[The problem]
Go line by line through the entries and show those that hold the string "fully".

[Information supplied]
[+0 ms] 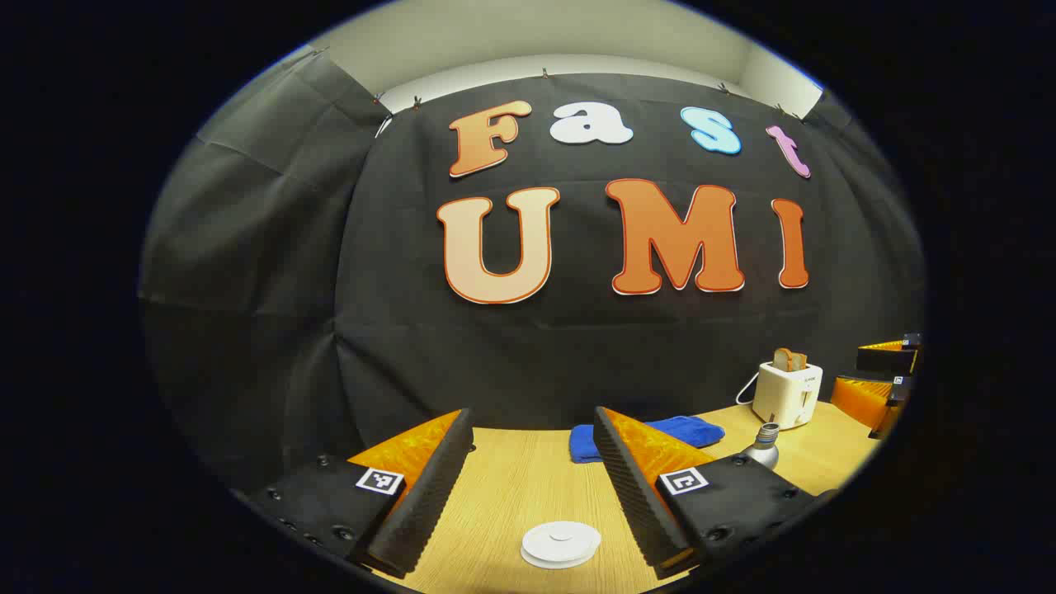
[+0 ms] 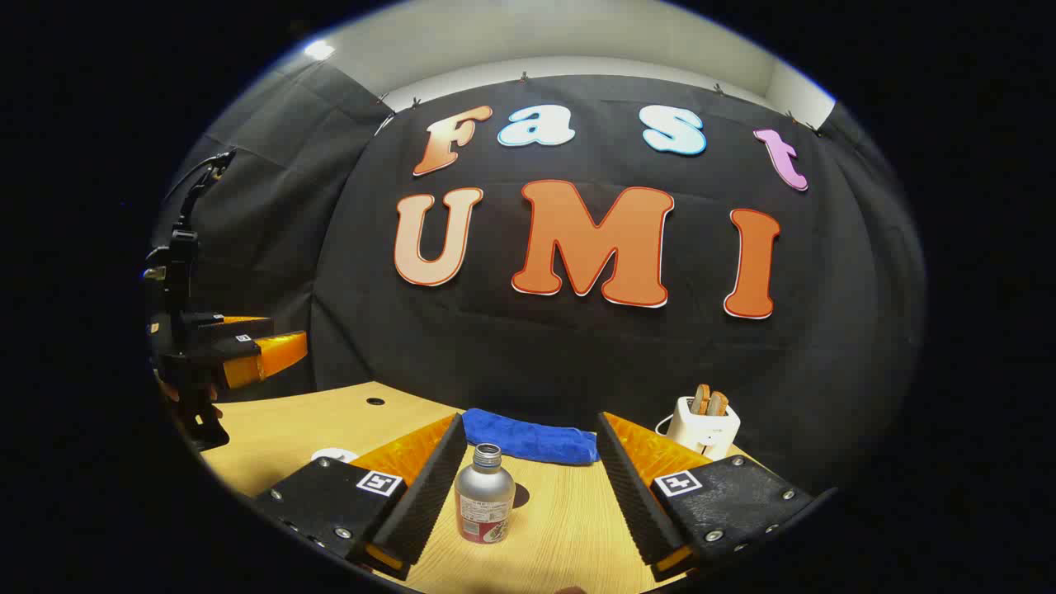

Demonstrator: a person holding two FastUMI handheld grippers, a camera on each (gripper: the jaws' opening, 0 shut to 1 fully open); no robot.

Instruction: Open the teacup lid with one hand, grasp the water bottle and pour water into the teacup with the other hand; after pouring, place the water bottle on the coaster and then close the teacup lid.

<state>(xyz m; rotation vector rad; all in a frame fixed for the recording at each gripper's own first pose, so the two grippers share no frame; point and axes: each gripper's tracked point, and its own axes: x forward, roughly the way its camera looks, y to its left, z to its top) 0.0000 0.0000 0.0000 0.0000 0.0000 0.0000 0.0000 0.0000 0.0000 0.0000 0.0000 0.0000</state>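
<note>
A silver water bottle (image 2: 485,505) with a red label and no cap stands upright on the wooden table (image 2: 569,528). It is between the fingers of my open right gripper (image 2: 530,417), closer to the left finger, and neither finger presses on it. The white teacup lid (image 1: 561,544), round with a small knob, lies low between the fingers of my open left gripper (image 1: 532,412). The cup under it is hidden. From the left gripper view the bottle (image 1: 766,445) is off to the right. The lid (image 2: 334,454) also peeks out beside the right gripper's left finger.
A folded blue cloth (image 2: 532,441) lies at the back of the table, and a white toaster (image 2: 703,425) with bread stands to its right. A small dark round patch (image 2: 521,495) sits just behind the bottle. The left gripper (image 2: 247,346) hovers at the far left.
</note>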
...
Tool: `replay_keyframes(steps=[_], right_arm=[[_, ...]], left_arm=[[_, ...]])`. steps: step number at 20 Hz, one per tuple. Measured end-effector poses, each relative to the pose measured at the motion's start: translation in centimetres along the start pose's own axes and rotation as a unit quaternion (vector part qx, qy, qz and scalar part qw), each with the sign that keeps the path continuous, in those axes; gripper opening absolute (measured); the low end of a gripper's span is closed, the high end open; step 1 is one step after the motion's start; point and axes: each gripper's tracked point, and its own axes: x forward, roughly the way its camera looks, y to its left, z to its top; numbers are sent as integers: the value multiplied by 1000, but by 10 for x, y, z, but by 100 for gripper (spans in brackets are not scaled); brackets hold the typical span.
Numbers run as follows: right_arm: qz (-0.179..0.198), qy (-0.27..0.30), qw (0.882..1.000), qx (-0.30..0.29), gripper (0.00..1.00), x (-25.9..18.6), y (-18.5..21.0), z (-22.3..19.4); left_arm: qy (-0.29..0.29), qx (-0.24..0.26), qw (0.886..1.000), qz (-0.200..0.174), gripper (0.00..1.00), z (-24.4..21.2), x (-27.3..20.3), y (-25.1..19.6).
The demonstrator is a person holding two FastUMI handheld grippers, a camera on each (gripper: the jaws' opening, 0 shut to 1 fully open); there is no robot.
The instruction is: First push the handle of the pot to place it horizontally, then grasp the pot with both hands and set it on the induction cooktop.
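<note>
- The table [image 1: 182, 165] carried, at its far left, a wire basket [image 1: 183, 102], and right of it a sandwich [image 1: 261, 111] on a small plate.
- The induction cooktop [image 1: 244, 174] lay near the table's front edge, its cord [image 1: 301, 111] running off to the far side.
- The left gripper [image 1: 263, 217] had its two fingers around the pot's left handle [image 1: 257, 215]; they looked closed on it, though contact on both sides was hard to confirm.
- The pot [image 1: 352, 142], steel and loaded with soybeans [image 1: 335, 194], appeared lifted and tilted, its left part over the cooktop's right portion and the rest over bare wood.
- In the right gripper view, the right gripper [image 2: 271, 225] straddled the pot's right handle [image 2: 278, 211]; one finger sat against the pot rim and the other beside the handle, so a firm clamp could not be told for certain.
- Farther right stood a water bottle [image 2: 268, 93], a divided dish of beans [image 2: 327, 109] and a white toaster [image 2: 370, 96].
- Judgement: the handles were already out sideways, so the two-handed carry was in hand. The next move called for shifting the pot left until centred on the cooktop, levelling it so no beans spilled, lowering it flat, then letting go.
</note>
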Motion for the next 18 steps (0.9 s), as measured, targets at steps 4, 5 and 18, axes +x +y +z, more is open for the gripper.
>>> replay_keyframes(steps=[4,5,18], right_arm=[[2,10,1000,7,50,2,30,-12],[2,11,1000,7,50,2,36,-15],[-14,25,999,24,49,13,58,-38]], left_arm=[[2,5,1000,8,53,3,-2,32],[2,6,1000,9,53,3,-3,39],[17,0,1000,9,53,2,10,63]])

[Your solution]
Demonstrator: a person holding two FastUMI handheld grippers, a camera on each (gripper: the jaws' opening, 0 shut to 1 fully open); no robot.
The demonstrator is a person holding two FastUMI handheld grippers, a camera on each (gripper: the jaws' opening, 0 shut to 1 fully open); there is no robot.

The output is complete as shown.